**Exercise**.
Repeat exactly, and only, the lines below starting at the line that contains "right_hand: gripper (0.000" and ending at the line that contains "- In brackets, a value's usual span", inclusive of both.

Provided data Start Marker

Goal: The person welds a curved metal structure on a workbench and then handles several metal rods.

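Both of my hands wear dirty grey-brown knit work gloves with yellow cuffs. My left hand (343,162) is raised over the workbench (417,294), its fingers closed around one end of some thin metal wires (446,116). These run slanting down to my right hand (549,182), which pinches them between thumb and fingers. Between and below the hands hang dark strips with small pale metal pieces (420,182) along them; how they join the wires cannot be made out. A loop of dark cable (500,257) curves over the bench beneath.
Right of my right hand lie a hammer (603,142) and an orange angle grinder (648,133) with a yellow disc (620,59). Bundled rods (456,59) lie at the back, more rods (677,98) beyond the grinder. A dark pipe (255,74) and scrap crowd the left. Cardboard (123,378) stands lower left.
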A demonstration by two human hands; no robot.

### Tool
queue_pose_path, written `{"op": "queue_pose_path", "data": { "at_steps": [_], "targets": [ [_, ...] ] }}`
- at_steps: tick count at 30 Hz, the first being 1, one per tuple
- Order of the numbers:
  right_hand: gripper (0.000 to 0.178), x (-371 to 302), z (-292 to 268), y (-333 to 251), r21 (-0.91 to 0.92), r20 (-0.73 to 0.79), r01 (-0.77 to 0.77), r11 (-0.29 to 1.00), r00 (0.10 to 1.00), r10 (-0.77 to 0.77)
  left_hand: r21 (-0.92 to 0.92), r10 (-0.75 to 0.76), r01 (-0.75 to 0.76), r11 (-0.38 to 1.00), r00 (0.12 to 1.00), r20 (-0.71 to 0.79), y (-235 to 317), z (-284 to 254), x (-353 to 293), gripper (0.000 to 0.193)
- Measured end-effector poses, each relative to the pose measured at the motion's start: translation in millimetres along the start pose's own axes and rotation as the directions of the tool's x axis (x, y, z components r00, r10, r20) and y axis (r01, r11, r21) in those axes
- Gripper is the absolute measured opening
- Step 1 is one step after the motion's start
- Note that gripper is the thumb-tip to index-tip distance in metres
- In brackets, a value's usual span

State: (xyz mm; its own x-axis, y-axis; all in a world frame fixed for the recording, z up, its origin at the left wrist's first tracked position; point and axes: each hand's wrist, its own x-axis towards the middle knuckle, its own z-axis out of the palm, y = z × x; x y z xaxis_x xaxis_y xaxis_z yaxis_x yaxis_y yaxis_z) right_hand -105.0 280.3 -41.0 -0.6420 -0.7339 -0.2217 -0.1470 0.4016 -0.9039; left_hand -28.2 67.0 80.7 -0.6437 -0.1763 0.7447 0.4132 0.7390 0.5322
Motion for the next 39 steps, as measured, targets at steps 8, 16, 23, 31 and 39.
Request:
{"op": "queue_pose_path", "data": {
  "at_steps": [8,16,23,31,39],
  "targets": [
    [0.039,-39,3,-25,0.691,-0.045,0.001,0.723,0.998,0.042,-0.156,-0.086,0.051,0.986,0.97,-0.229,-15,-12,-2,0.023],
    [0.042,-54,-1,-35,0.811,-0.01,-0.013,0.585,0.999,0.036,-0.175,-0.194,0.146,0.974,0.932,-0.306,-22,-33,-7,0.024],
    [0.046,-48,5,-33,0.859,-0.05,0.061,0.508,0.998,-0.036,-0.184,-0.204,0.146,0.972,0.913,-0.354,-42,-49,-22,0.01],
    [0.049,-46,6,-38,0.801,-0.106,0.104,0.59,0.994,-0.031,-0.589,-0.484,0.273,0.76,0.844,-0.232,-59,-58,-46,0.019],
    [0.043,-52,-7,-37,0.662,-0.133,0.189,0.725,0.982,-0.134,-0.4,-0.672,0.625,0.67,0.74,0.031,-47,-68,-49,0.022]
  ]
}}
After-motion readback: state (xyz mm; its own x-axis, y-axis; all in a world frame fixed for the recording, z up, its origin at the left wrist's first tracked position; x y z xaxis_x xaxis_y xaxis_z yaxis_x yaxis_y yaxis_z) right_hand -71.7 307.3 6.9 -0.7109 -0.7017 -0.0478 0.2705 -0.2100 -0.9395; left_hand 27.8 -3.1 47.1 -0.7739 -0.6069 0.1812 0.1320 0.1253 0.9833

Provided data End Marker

**Output of the task**.
  right_hand: gripper (0.000 to 0.178), x (-371 to 302), z (-292 to 268), y (-333 to 251), r21 (-0.91 to 0.92), r20 (-0.73 to 0.79), r01 (-0.77 to 0.77), r11 (-0.29 to 1.00), r00 (0.10 to 1.00), r10 (-0.77 to 0.77)
  left_hand: r21 (-0.92 to 0.92), r10 (-0.75 to 0.76), r01 (-0.75 to 0.76), r11 (-0.38 to 1.00), r00 (0.12 to 1.00), r20 (-0.71 to 0.79), y (-235 to 317), z (-284 to 254), x (-353 to 293), gripper (0.000 to 0.193)
- Measured end-effector poses, each relative to the pose measured at the motion's start: translation in millimetres along the start pose's own axes and rotation as the directions of the tool's x axis (x, y, z components r00, r10, r20) and y axis (r01, r11, r21) in those axes
- Gripper is the absolute measured opening
- Step 1 is one step after the motion's start
- Note that gripper is the thumb-tip to index-tip distance in metres
- In brackets, a value's usual span

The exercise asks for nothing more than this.